## Work required
Look over the material for the string "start". Copy every line where it turns up.
* * * * *
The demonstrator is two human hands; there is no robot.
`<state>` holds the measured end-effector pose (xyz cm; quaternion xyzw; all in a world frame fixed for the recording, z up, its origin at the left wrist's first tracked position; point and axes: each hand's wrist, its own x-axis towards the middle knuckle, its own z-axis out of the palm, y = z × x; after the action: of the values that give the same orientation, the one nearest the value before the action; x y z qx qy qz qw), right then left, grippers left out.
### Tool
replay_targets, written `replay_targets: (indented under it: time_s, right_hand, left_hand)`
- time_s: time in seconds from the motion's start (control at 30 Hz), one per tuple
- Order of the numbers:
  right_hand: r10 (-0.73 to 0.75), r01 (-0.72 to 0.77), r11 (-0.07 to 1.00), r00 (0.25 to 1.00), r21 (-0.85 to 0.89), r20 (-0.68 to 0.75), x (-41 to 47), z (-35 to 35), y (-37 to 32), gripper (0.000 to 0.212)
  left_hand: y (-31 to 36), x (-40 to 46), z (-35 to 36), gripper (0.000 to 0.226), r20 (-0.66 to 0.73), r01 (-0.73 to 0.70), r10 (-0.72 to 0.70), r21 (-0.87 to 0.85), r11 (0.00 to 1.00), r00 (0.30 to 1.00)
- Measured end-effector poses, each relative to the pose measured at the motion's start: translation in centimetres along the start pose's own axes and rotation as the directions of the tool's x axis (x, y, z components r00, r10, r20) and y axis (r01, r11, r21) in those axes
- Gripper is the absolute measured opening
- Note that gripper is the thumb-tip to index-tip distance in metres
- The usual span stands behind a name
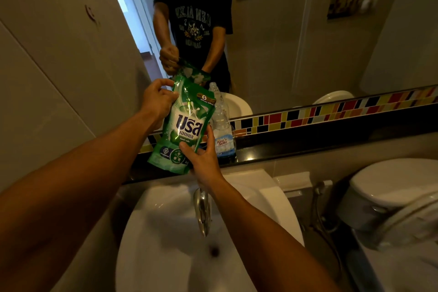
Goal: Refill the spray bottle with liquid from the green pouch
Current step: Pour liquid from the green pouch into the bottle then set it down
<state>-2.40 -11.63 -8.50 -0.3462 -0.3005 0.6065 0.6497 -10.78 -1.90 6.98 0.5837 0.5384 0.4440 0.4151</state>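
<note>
I hold the green pouch (183,125) upright over the back of the sink, just in front of the black ledge. My left hand (157,99) pinches its top left corner. My right hand (203,156) grips its lower right edge. Behind the pouch stands a clear bottle (222,125) with a blue and white label, on the ledge against the mirror. The bottle's neck shows no spray head on it, and its left side is hidden by the pouch.
A white sink (170,232) with a chrome tap (202,208) lies below my arms. The black ledge (308,147) runs under a coloured tile strip and the mirror (272,31). A toilet (391,197) and a hose sprayer (318,189) are at the right.
</note>
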Motion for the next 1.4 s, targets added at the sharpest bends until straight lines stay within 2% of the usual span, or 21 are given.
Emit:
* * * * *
## Exercise answer
- time_s: time in seconds from the motion's start (control at 30 Hz), one per tuple
- Measured end-effector poses, each relative to the pose measured at the motion's start: translation in centimetres along the start pose's own axes and rotation as the directions of the tool's x axis (x, y, z components r00, r10, r20) and y axis (r01, r11, r21) in those axes

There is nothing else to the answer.